While free water was scarce, finding water for purchase equally difficult. While the Parc del Fòrum boasted many bar areas that each sold water, severe understaffing created even longer lines, with many waiting for over an hour before being served.
The crush of people was felt at many points throughout the grounds. The two main stages of the festival were oriented side-by-side one another, creating a large permanent concentration of people in one area of the festival grounds. On Reddit, many attendees noted dangerous crowd conditions at the Binance stage, an elevated amphitheater type area with large drops, during Sharon Van Etten’s set. Security, outnumbered and unable to enforce capacity, sometimes turned violent, with many attendees reporting horror stories of unwarranted brutality on Discord and Instagram.
Transportation outside the festival was near non-existent, with many left stranded for hours awaiting buses, taxis, trams, and shuttles that were tragically in short supply.
Post-Astroworld, where 10 festival attendees died as a result of crowd crush just seven months ago, these conditions amounted to logistical malfeasance.
It’s difficult to recover the festival spirit after witnessing such clear organizational oversights. While we were fortunate enough to emerge from Day 1 unharmed and only partially dehydrated, we seriously considered abandoning the festival and spending our time elsewhere in the city. While many improvements were implemented in the following days — namely additional free water stations and bar staff — the overcrowding remained a damper on what could have been a transcendentally positive festival experience.

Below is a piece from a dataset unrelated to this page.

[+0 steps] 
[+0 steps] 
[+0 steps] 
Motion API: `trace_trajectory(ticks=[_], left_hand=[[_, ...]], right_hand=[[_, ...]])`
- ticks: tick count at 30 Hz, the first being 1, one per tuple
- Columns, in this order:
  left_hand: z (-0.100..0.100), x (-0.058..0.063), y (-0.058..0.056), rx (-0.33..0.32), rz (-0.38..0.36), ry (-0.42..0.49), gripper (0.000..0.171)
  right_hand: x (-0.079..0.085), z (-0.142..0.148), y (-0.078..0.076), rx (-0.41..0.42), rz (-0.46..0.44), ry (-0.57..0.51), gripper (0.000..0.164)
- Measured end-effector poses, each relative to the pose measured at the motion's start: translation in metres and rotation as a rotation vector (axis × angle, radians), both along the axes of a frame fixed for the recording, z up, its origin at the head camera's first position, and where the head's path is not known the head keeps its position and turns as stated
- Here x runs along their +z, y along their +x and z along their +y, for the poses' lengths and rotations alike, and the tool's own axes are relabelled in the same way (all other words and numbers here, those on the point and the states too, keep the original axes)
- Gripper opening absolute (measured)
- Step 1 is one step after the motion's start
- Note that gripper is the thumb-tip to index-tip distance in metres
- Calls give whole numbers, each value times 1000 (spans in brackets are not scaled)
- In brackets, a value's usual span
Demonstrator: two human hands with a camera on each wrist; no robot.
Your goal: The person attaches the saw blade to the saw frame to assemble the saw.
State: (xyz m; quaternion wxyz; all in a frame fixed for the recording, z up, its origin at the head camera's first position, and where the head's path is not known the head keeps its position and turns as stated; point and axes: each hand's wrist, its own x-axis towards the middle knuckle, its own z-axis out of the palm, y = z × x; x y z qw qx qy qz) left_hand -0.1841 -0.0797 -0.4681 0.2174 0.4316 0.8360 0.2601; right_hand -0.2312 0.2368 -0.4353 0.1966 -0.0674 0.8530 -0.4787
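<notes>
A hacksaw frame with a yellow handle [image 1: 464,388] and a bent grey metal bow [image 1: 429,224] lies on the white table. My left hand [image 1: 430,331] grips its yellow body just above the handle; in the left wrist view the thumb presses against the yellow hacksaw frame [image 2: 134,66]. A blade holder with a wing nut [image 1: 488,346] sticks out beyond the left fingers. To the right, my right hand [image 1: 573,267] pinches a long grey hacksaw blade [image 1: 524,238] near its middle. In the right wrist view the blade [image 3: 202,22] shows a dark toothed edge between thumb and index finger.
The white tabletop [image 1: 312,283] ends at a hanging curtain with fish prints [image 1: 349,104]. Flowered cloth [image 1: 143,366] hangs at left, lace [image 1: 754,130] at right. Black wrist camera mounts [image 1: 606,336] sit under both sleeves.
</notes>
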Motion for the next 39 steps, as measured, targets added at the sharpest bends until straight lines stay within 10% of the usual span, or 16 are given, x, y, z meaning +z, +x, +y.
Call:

The striking lows of the festival were indeed punctuated with transcendent highs. Nick Cave & the Bad Seeds, a band I’ve seen numerous times in the past, put on a deeply moving performance that even Nick Cave himself acknowledged was one of their best. The enormous and rowdy main stage audience became pin-silent as Cave, seated alone at the piano, dedicated his heart-wrenching ballad “Waiting For You” to his two surviving sons who were at the festival but were, in his words, “probably watching fucking Bauhaus.”
Other sets by Low, Cigarettes After Sex, Shellac, Einstürzende Neubaten, and Idles left me energized with the festival spirit I thought I had lost. They served as important reminders of Frank Zappa’s adage: “Information is not knowledge. Knowledge is not wisdom. Wisdom is not truth. Truth is not beauty. Beauty is not love. Love is not music. Music is the best.”
Financial opportunism could not defeat that. Disorganization could not defeat that. Crypto commercialism could not defeat that. While this particular format of live music event might not be for me moving forward, it’s the music itself that carries meaning. In the end, it’s a person at a piano across from another person with an open heart, with the ocean glimmering behind.